«Qui. Il mio dono è qui. È qui che dovete cercare domani
mattina. Segnate il punto, e domani scavate con le vostre vanghe e i vostri
picconi; troverete una cosa che vi
renderà ricchi e famosi fra gli Uomini. Ma quando sarete divenuti ricchi,
vendete la terra e andate a vivere lontano da qui, e soprattutto non toccate ciò che troverete dietro
l’altare per nessun motivo. È importante».
Gli Akapri si avvicinarono al punto del terreno indicato
dalla Fata, e Maxtran si inginocchiò per vedere se quel punto avesse qualcosa
di particolare, ma non videro niente, solo un leggero avvallamento di qualche
metro di diametro.
«E cosa ci sarebbe qua sotto? Un tesoro?».
Si voltò verso la
Fata , ma si accorse che era sparita. La cercarono con lo
sguardo tutt’attorno, ma di lei e del suo grosso gatto selvatico non era rimasta
traccia. E sì che nel buio della notte, la sua bianca figura sembrava quasi
emanare un leggero chiarore. Ma né tra i vigneti, né nei campi di mais si
scorgeva niente, e nemmeno si erano uditi rumori tra le pannocchie.
«Le Fate sanno rendersi invisibili quando vogliono, e fanno
apparire reale qualsiasi illusione, e illusorie tutte le realtà» commentò
Larthi.
Il figlio maggiore, Perun, sembrò smuovere la terra nel
piccolo avvallamento, come nella speranza di trovare una traccia del segreto
indicato dalla misteriosa visitatrice.
«Forse ci ha preso in giro, ma vale la pena di cercare,
domani mattina….ci metto alcuni sassi per indicare il posto, così siamo sicuri
di non sbagliare».
«Credi davvero di poter trovare un tesoro?».
«Qualcosa di valore, chissà…. tentar non nuoce».
«Magari invece è una trappola. Se è vero che le Fate sono le
custodi del fato, esso non sempre è favorevole».
Perun continuava a guardare intorno sul terreno, quando sua
sorella Ramthi, la figlia minore degli Akapri, lanciò un’esclamazione per
qualcosa che aveva notato là accanto, nell’erba.
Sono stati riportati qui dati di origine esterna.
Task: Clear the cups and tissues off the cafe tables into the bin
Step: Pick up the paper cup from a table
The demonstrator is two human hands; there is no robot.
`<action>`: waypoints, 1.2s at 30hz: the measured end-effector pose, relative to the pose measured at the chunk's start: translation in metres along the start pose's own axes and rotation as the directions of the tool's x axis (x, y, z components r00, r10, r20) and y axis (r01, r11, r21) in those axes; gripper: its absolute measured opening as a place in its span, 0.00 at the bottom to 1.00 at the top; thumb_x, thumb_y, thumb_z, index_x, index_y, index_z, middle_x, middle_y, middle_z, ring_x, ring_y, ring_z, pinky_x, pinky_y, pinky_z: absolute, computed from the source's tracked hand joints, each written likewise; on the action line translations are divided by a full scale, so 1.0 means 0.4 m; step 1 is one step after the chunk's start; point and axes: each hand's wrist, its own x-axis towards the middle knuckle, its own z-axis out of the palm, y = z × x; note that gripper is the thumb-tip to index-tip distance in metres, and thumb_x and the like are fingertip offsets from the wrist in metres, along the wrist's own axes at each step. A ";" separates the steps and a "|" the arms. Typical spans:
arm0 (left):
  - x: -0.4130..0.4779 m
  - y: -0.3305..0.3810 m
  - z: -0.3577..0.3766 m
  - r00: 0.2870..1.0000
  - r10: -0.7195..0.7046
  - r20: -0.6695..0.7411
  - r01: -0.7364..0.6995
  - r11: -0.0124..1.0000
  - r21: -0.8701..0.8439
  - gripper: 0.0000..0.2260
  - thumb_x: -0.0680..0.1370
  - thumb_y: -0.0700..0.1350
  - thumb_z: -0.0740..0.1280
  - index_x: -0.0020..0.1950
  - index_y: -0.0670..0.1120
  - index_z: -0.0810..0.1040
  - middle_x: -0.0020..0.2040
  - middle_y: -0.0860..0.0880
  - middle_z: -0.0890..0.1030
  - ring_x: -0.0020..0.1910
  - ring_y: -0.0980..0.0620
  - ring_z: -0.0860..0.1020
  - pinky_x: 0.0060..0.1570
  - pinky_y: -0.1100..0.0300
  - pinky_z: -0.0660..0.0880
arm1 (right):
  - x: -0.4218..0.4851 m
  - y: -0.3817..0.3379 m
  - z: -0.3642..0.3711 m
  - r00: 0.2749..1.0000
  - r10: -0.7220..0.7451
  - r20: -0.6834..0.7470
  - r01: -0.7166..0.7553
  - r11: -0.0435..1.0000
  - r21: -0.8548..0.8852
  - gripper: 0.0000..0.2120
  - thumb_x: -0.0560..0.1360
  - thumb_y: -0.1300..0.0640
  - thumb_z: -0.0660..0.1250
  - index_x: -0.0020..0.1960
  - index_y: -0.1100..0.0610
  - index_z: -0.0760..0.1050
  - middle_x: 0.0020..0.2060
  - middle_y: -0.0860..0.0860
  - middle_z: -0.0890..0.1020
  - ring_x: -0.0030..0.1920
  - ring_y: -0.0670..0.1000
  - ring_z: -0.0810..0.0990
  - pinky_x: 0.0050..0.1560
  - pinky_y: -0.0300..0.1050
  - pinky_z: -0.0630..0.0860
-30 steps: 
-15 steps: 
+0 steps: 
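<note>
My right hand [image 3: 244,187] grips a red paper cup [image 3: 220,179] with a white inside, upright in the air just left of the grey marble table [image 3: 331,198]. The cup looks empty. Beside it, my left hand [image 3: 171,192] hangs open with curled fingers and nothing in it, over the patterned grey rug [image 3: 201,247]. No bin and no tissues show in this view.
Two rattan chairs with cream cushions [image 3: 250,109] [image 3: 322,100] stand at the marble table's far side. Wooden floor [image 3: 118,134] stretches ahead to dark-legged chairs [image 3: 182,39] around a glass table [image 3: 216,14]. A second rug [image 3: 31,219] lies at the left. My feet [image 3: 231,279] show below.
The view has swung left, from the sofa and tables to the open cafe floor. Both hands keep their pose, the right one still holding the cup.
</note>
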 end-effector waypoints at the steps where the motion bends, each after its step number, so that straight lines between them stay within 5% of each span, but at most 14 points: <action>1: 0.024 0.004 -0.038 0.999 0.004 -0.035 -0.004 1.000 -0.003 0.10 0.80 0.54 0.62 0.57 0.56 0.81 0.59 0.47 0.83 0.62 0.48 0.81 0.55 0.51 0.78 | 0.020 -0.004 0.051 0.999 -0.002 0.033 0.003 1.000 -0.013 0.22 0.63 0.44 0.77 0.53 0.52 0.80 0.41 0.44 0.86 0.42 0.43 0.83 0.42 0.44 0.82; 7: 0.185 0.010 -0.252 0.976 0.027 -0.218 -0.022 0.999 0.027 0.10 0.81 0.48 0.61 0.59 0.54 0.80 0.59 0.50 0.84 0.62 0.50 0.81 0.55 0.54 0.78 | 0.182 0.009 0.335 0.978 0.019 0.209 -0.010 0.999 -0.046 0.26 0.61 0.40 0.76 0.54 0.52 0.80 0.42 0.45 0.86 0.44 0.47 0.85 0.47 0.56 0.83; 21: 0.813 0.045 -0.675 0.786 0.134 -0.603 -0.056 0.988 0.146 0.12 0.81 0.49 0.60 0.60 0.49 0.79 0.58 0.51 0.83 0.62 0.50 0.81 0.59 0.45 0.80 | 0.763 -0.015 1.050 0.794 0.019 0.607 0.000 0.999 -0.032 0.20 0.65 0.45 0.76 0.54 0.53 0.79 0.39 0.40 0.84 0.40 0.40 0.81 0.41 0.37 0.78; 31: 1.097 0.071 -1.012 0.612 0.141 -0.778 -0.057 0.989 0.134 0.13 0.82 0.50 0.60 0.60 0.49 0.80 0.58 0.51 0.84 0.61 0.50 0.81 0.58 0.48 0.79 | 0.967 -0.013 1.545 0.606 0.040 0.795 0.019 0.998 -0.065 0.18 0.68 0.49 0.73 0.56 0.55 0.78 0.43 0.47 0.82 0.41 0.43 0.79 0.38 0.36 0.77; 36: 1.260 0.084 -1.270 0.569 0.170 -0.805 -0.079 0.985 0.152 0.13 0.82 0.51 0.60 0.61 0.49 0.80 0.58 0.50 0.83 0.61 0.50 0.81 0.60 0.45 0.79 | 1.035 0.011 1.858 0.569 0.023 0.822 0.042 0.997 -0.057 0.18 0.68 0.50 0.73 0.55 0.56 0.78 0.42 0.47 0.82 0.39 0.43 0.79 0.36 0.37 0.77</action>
«Guarda che bei gigli rossi! Non ne ho mai visti così rossi
e belli!».
Infatti, là accanto al punto indicato dalla fata, ai piedi
di un albero, erano fioriti parecchi gigli rossi, che alla luce del sole sarebbero
apparsi probabilmente scarlatti come il sangue, ma alla luce azzurrina della
lampada perenne sembravano di un colore purpureo.
CAP. IX: RELIQUIA ANCESTRALE
La mattina dopo Perun andò a scavare nel punto indicato
dalla Fata, da solo, perché suo padre e suo fratello dovevano continuare a
mietere il campo di mais e raccogliere le pannocchie.
Suo padre si era dimostrato abbastanza scettico, e lui gli
aveva promesso che non avrebbe perso troppo tempo dietro a quella cosa. Avrebbe
scavato una buca profonda un metro, e se non avesse trovato nulla, avrebbe
lasciato perdere.
Durante la notte c’era stato un gran temporale, e la terra
bagnata era abbastanza facile da scavare.
Dopo tre ore di lavoro, stava quasi per abbandonare
l’impresa, quando la sua vanga toccò qualcosa che sembrava una lastra di pietra
liscia.
Dopo un’altra mezz’ora aveva dissepolto la lastra abbastanza
per capire senza ombra di dubbio che si trattava di un’opera artificiale. La
cosa era dimostrata dal fatto che sulla lastra apparivano delle incisioni.
Perun sapeva leggere, anche se con fatica. Suo padre,
sperando che un giorno volesse arruolarsi anche lui nell’esercito, glielo aveva
insegnato, perché diceva che gli sarebbe servito per la sua carriera. Ma quelle
scritte non le conosceva, sembravano appartenere a un’epoca e a una cultura
sconosciute. Avevano qualche somiglianza con l’alfabeto sillabico-letterale dei
Thyrsenna, ma tanti segni erano del tutto inidentificabili.